>>
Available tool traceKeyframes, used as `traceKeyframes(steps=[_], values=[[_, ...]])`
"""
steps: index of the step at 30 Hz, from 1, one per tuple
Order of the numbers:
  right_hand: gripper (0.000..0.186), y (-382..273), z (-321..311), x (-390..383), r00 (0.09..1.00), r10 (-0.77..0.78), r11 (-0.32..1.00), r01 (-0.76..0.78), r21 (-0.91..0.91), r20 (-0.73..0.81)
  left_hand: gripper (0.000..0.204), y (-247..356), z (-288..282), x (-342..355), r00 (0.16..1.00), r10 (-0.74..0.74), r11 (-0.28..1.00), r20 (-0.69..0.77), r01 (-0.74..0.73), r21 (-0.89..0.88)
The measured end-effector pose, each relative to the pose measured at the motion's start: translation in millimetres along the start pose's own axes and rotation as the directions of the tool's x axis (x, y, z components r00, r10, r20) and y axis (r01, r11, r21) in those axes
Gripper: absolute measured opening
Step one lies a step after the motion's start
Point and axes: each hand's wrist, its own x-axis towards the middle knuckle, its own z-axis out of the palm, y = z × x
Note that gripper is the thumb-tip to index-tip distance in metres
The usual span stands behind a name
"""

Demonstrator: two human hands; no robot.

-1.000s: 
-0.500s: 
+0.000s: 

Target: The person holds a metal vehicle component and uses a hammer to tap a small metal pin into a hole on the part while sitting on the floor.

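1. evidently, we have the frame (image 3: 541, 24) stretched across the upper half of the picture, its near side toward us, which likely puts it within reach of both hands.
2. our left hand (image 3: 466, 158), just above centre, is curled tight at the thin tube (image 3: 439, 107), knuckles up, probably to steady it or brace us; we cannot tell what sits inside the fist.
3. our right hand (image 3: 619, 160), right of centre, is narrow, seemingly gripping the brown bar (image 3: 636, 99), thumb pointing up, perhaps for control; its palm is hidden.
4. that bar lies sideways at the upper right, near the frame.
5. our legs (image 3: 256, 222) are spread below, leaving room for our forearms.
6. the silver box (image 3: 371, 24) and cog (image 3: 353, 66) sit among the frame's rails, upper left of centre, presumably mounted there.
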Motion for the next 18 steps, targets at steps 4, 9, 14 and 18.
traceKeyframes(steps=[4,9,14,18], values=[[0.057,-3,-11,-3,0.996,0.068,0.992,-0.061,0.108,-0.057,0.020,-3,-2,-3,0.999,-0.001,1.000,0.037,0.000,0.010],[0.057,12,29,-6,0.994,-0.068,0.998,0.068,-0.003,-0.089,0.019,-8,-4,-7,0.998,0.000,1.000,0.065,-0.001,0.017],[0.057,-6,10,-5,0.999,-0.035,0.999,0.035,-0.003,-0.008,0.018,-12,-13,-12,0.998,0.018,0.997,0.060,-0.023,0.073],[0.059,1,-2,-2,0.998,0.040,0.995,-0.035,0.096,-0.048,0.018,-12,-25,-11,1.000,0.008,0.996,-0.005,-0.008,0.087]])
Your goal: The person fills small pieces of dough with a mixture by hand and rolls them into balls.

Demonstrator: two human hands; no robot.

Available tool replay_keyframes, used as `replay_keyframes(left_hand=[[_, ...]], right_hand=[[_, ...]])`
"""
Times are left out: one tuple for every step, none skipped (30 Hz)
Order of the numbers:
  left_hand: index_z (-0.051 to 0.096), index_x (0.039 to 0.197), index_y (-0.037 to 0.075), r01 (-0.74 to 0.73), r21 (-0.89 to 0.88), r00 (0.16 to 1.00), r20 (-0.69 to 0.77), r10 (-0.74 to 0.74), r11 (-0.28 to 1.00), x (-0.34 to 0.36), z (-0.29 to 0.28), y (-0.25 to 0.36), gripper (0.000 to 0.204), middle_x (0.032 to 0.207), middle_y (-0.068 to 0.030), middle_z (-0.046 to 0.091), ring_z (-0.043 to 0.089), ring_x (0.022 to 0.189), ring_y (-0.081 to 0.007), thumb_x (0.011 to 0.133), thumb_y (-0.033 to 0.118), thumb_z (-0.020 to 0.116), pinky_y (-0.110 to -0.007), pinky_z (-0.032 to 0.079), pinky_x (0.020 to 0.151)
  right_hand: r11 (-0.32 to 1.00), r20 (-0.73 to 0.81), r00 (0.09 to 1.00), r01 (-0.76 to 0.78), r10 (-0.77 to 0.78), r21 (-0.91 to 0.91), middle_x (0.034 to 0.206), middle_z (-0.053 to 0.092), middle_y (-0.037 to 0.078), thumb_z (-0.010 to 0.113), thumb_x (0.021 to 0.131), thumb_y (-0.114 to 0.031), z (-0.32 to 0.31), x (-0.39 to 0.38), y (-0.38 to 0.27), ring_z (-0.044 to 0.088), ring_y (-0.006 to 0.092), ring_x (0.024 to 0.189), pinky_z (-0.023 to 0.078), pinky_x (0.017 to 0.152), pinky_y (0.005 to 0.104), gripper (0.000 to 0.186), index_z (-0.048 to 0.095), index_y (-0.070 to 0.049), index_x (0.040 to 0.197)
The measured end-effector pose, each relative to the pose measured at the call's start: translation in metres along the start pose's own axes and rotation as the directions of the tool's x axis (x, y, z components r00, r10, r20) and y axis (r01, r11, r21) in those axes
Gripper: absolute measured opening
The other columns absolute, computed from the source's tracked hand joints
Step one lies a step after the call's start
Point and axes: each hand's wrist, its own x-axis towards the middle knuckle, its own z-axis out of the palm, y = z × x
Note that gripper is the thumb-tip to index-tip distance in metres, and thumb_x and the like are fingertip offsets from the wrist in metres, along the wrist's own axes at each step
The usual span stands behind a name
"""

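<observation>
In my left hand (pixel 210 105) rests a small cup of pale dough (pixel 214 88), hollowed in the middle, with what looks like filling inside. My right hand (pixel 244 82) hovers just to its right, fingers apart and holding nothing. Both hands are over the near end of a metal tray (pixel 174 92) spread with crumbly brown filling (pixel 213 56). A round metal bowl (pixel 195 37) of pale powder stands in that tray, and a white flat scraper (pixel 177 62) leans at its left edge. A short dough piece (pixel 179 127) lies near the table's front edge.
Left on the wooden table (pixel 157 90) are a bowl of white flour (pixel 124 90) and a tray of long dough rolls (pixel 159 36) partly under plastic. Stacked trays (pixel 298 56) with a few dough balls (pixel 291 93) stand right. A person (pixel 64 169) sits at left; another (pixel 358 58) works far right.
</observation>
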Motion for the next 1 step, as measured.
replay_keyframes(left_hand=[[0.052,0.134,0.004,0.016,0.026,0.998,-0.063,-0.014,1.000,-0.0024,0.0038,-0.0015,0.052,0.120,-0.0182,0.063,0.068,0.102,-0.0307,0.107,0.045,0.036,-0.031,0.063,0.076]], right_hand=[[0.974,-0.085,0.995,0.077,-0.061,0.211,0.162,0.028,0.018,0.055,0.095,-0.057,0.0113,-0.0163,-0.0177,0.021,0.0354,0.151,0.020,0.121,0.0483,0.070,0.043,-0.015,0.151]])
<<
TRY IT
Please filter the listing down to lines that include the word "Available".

WRITTEN ANSWER
Available tool traceKeyframes, used as `traceKeyframes(steps=[_], values=[[_, ...]])`
Available tool replay_keyframes, used as `replay_keyframes(left_hand=[[_, ...]], right_hand=[[_, ...]])`

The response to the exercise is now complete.